[Records from a data collection]
##########
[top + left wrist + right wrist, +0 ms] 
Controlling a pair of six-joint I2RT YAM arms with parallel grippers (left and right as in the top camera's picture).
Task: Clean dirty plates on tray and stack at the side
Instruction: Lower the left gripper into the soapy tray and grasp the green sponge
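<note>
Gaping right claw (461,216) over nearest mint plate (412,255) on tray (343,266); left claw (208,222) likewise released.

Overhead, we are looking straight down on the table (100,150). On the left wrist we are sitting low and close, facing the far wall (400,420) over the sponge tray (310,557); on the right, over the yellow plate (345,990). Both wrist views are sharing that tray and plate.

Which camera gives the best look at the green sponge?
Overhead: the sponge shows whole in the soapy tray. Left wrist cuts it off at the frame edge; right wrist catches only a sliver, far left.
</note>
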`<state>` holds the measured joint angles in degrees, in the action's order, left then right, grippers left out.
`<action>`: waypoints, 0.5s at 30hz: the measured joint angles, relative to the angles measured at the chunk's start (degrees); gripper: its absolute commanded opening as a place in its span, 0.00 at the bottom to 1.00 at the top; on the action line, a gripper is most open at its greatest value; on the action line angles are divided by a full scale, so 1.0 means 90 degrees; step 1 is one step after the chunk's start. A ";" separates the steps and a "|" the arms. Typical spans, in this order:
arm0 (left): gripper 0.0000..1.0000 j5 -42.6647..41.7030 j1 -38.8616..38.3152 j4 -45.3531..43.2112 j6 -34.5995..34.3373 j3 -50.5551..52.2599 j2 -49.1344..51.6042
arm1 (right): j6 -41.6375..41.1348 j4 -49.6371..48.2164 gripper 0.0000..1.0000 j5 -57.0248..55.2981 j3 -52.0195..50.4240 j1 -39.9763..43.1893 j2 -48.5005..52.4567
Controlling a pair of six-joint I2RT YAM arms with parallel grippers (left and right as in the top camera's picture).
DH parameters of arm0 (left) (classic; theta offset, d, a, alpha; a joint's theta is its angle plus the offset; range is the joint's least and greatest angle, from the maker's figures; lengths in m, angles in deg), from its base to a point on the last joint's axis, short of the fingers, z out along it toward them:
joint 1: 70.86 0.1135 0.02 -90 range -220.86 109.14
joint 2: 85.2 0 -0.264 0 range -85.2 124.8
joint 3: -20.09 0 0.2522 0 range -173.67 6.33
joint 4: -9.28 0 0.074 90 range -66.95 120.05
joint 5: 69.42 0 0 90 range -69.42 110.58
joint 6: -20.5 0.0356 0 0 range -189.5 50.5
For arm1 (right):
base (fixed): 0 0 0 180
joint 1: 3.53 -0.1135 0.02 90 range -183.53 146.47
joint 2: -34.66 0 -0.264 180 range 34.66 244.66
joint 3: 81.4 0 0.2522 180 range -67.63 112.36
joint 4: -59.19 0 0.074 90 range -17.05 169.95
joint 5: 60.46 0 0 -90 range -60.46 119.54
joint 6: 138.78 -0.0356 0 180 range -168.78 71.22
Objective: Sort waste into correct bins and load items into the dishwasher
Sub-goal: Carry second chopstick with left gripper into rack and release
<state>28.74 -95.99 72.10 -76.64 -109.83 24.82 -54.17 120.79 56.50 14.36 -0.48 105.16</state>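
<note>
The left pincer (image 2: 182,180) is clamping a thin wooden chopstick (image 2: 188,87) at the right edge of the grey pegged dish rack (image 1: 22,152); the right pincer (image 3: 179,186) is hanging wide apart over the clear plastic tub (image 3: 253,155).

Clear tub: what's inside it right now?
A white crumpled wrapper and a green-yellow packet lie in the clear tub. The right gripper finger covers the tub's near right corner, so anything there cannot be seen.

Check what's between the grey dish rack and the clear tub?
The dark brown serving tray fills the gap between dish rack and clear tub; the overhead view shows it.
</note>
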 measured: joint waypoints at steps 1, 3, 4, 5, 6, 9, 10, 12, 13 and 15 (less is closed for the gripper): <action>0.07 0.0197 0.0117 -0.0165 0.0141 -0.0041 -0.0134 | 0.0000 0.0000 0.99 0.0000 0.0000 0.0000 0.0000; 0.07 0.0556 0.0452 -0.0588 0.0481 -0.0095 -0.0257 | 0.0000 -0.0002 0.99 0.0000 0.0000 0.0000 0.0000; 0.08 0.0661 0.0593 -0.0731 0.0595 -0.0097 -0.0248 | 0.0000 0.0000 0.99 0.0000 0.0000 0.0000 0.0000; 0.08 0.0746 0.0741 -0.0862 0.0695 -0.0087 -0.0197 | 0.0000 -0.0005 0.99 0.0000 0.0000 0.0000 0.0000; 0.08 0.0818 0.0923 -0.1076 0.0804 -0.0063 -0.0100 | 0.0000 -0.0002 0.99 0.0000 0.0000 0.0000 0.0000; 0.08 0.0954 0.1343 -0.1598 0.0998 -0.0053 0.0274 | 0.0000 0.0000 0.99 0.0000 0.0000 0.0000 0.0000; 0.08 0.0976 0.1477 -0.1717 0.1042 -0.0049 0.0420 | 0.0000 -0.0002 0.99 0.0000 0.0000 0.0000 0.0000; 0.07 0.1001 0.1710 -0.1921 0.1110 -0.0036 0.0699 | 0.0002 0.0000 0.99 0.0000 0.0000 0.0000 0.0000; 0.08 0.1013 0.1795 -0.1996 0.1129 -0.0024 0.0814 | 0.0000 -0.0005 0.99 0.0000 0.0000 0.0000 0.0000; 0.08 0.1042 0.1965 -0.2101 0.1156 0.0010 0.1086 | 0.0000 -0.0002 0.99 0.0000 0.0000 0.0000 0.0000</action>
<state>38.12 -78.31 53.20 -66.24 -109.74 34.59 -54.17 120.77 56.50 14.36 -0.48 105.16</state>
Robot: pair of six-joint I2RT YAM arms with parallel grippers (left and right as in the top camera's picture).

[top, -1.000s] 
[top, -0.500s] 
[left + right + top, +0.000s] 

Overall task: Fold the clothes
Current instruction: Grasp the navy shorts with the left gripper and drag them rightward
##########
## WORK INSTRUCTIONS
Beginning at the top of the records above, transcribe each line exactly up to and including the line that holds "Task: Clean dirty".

## ANSWER TO THE PROBLEM
[top + left wrist + right wrist, +0 ms] 
Controlling a pair of six-joint I2RT YAM arms with parallel grippers (left and right as in the top camera's picture).
Task: Clean dirty plates on tray and stack at the side

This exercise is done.